Keyword arguments used to update a parametric component.

Type:

dict[str, Any]

properties

Object properties.

Type:

Properties

random_variables

Random variables associated to this modles’s parameters.

Type:

list[RandomVariable]

s_matrix(component, frequencies, show_progress=True, model_kwargs={})

Compute the S matrix for a component using this model.

Parameters:
  • component (Component) – Component to perform the calculation.

  • frequencies (Sequence[float]) – Frequency values at which to calculate the scattering parameters (in Hz).

  • show_progress (bool) – If True, show computation progress.

  • model_kwargs (dict[str, Any]) – Keyword arguments passed to Model.start(). Each model type can accept a different set of arguments. Check the documentation for the each model’s start method for more information.

Returns:

Computed S matrix.

Return type:

SMatrix

setup_time_stepper(component, time_step, carrier_frequency=0, show_progress=True, time_stepper_kwargs={})

Obtain a time stepper for a component using this model.

Parameters:
  • component (Component) – Component for the time stepper.

  • time_step (float) – The interval between time steps (in seconds).

  • carrier_frequency (float) – The carrier frequency used to construct the time stepper. The carrier should be omitted from the input signals, as it is handled automatically by the time stepper.

  • show_progress (bool) – If True, show computation progress.
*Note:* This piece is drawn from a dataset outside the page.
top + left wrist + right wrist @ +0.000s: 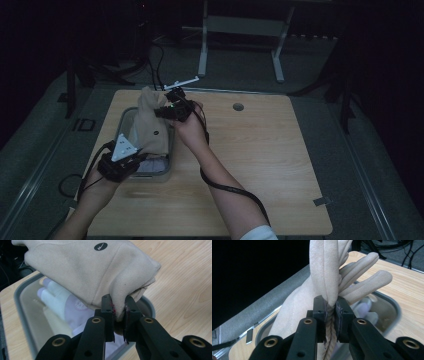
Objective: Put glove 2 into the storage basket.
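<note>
A beige suede glove (150, 122) hangs stretched over a grey bin (126, 116) at the table's left. My left gripper (131, 159) is shut on the glove's cuff end (120, 307) near the bin's front edge. My right gripper (167, 102) is shut on the glove's finger end (331, 290) above the bin's far side, with beige fingers (364, 282) splaying out past the jaws. A small black label (100, 246) marks the glove's back. Inside the bin lies a white glove (60, 305), partly hidden under the beige one.
The wooden table (260, 155) stretches wide to the right of the bin, with a round cable hole (238, 106) near its far edge. A white desk frame (240, 30) stands on the floor beyond. Cables trail from both grippers.
</note>
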A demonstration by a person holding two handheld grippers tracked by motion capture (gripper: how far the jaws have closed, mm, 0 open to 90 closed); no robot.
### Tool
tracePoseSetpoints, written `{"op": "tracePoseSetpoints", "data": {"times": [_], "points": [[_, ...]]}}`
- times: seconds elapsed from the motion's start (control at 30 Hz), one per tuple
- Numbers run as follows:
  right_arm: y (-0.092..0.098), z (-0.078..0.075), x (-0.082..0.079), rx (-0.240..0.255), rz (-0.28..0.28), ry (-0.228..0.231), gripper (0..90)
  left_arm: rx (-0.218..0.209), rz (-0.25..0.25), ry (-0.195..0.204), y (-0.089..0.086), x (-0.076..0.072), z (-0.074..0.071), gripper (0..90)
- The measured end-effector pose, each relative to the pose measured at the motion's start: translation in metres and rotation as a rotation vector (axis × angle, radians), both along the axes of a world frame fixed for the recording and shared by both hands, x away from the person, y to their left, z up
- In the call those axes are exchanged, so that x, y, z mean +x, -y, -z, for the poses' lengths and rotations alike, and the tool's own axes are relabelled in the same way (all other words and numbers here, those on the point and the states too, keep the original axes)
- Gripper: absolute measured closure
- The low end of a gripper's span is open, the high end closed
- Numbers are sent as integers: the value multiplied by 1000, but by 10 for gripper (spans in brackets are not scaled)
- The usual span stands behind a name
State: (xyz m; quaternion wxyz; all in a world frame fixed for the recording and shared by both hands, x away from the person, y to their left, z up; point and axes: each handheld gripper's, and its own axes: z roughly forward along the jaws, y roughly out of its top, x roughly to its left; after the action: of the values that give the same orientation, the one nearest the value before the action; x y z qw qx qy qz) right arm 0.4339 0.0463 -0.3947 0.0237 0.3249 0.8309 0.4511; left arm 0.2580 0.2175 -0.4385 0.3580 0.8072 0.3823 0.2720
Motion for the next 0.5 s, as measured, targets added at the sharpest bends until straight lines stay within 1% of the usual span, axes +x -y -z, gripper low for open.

  • time_stepper_kwargs (dict[str, Any]) – Keyword arguments passed to TimeStepper.setup(). Each time stepper type can accept a different set of arguments. Check the documentation for the each time stepper’s setup_state method for more information.

Returns:

Initialized time stepper.

Return type:

TimeStepper

start(component, frequencies, **kwargs)

Start the S matrix computation for a component using this model.

Important

This is an abstract method that must be implemented by derived classes.
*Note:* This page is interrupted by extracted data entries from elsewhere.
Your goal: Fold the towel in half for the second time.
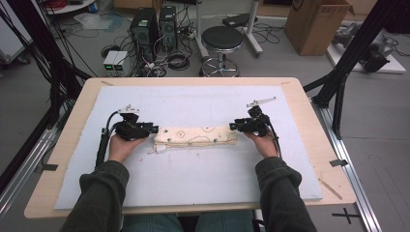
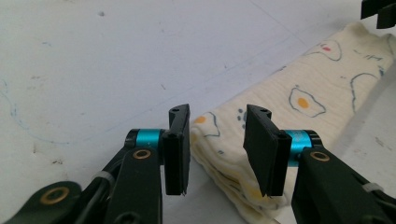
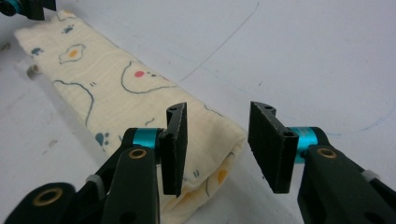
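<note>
From above, the folded cloth (image 1: 196,137), a soft cream strip, lies on the white bench (image 1: 193,183) between my left gripper (image 1: 153,129) and right gripper (image 1: 233,126). Left gripper view: my ribbed fingers (image 2: 177,149) stand apart around its end, seemingly untouching. Right gripper view: fingers (image 3: 175,147) likewise apart, clamping nothing.

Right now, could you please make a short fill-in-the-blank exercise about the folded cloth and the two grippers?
1. The folded cloth lies on the white ____ that covers the table.
2. The cloth's print shows fried ____.
3. The left gripper and the right gripper stand at ____ ends of the cloth.
4. The jaws of both grippers are ____, not pressing the cloth.

Missing words: mat; eggs; opposite; open
</note>
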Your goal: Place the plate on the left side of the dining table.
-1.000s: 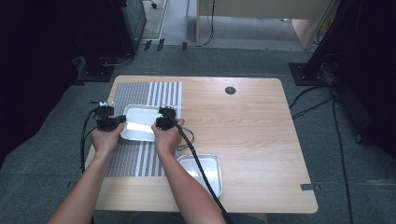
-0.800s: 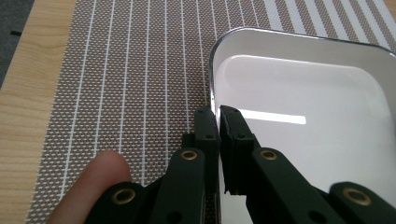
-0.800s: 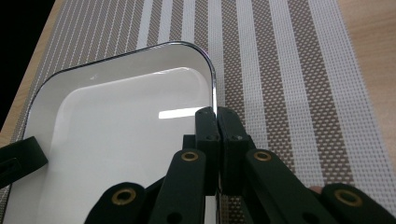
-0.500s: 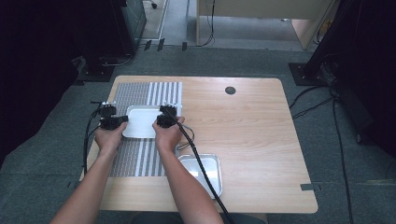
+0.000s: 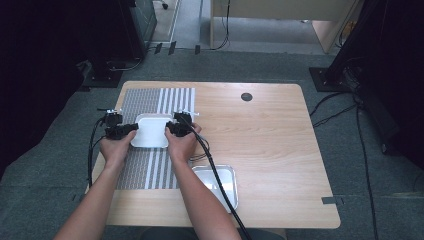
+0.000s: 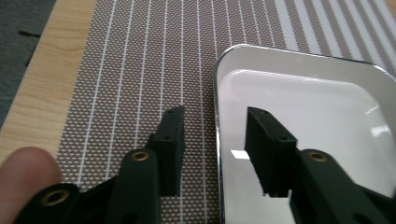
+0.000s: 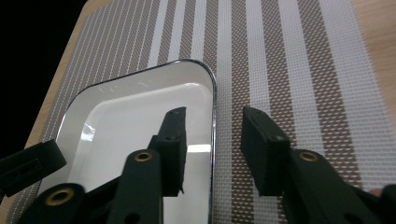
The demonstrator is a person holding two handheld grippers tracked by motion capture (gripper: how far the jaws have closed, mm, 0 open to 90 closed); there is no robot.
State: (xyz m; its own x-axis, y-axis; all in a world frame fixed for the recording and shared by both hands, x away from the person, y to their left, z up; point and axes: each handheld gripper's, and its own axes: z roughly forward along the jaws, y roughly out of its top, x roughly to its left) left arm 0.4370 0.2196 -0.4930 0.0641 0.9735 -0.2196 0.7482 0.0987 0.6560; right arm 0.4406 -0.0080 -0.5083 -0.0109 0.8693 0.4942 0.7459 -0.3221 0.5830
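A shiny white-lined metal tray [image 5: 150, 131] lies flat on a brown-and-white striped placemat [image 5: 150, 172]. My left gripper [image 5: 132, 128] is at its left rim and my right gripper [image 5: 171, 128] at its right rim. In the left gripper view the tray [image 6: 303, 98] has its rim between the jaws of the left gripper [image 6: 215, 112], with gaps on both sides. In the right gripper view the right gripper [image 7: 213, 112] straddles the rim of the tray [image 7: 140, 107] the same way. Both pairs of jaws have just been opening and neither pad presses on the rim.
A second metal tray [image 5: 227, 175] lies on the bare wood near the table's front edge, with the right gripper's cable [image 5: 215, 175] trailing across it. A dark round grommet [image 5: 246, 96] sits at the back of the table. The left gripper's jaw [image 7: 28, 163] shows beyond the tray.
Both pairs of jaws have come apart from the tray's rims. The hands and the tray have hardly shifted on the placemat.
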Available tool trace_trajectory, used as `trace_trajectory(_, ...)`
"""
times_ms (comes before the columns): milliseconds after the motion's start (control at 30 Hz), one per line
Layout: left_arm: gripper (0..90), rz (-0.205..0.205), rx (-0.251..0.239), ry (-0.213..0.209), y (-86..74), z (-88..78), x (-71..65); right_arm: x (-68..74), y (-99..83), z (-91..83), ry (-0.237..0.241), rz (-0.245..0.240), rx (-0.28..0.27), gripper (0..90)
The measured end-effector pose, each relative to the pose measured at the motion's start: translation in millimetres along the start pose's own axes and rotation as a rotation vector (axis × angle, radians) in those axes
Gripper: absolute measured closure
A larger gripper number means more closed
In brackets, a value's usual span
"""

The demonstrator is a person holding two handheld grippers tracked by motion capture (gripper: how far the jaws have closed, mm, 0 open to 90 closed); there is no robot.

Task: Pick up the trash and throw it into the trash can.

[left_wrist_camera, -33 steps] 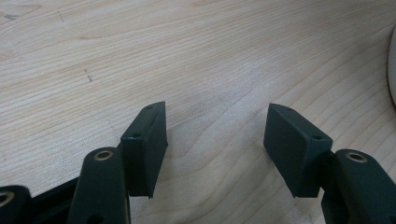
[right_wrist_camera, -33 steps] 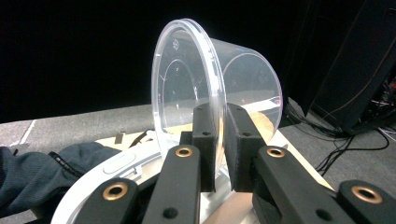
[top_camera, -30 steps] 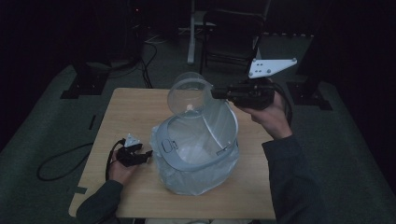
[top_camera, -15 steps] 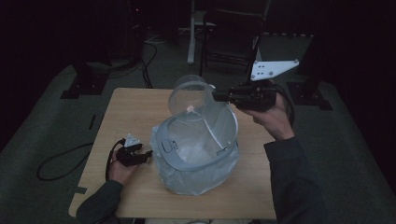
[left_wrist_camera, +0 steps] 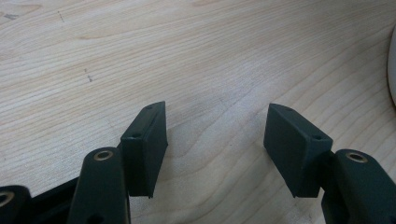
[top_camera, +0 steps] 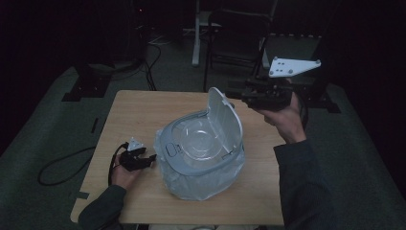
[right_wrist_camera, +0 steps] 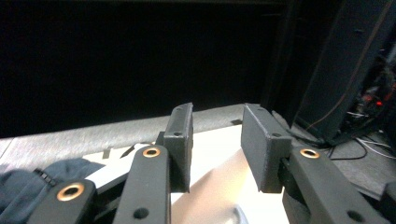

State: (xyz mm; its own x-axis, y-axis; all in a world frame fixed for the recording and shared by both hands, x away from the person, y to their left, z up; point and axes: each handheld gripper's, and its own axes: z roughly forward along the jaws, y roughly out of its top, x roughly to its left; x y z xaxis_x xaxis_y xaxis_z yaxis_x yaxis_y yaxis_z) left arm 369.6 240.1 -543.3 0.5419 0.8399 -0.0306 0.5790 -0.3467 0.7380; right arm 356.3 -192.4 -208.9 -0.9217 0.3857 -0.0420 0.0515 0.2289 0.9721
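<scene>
1. where the wooden table (top_camera: 143, 115) stands in a dark room, a grey bin (top_camera: 201, 153) sits near its middle, lined with a pale plastic bag (top_camera: 191, 184) that bulges out below the rim.
2. bin lid (top_camera: 224, 120): hinged up at the far right of the rim, standing nearly upright, its inner face turned toward the opening; the inside of the bin shows pale and glossy.
3. left gripper (top_camera: 152, 157): held low at the table's near left by the left hand (top_camera: 122, 175), just beside the bag; whether it touches the bag cannot be told. in the left gripper view (left_wrist_camera: 217, 149) the jaws stand wide apart over bare wood with nothing between them.
4. right gripper (top_camera: 229, 94): held up by the right hand (top_camera: 285, 120) above the table's far right edge, just behind the raised lid, with a white three-cornered plate on top. in the right gripper view (right_wrist_camera: 217, 144) the jaws stand partly apart with nothing between them, pointing over the pale table toward the dark room.
5. sleeves: dark, both forearms entering from the near side.
6. surroundings: a chair (top_camera: 239, 43) and black stands (top_camera: 88, 81) on the grey floor beyond the table; a cable (top_camera: 57, 165) trails on the floor at left.
</scene>
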Motion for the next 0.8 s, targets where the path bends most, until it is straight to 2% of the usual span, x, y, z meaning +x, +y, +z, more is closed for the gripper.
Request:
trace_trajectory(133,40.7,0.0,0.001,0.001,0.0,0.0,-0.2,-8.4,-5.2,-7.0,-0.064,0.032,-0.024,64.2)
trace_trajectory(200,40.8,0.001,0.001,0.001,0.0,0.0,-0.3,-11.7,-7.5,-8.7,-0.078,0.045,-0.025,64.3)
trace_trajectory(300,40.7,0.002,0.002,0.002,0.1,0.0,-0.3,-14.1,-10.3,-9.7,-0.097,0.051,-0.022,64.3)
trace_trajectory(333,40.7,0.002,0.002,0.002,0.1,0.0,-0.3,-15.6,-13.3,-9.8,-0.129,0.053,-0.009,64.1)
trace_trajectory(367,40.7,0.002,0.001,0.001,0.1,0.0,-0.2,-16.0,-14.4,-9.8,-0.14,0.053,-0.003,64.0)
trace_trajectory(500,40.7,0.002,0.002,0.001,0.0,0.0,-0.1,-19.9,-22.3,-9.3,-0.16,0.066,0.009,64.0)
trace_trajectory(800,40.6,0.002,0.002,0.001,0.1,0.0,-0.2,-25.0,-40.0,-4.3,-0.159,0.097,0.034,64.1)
If the S matrix calculation can be performed immediately, this method should return it directly.

Otherwise, it must return an object with attributes status and s_matrix that will be pooled to check the calculation progress. The status attribute must return a dictionary with 'progress' (a number from 0 to 100 indicating the calculation progress) and 'message' (one of 'running', 'success', or 'error', indicating the current calculation status). The 's_matrix' attribute should return the computed SMatrix once the calculation is successful (or None otherwise).

Important

Once the start method returns, there are no guarantees that the components, technologies or any other objects used as arguments will remain constant. That means no references to the original arguments should be kept after the method returns if the S matrix computation will continue latter, because they might change externally before the computation finishes. If needed, copies of the required objects must be used.

Parameters:
  • component (Component) – Component to perform the calculation.

  • frequencies (Sequence[float]) – Frequency values at which to calculate the scattering parameters (in Hz).

  • **kwargs (Any) – Keyword arguments forwarded from the Component.s_matrix() call plus others generated by calling models (such as CircuitModel).

Returns:

Object with status and s_matrix.

Return type:

Any

time_stepper

Time stepper associated with this model.

Type:

TimeStepper | None

update(*args, **kwargs)

Update this model.

All contents of the model are updated with the contents from the updated version. Any contents or modifications introduced after the model creation (outside of the original parametric function) are not propagated.

The model’s time stepper does not participate in the update, unless the __init__ method of the derived model class replaces it via set_time_stepper().

Parameters:
  • *args – Positional arguments to the parametric model function.

  • **kwargs – Keyword arguments to the parametric model function.

Returns:

This model.

Return type:

Model

Note

The original keyword arguments used to generate the model are stored and updated with the passed kwargs. This updated version is used in the function call and will be stored for future updates. Positional arguments are not stored.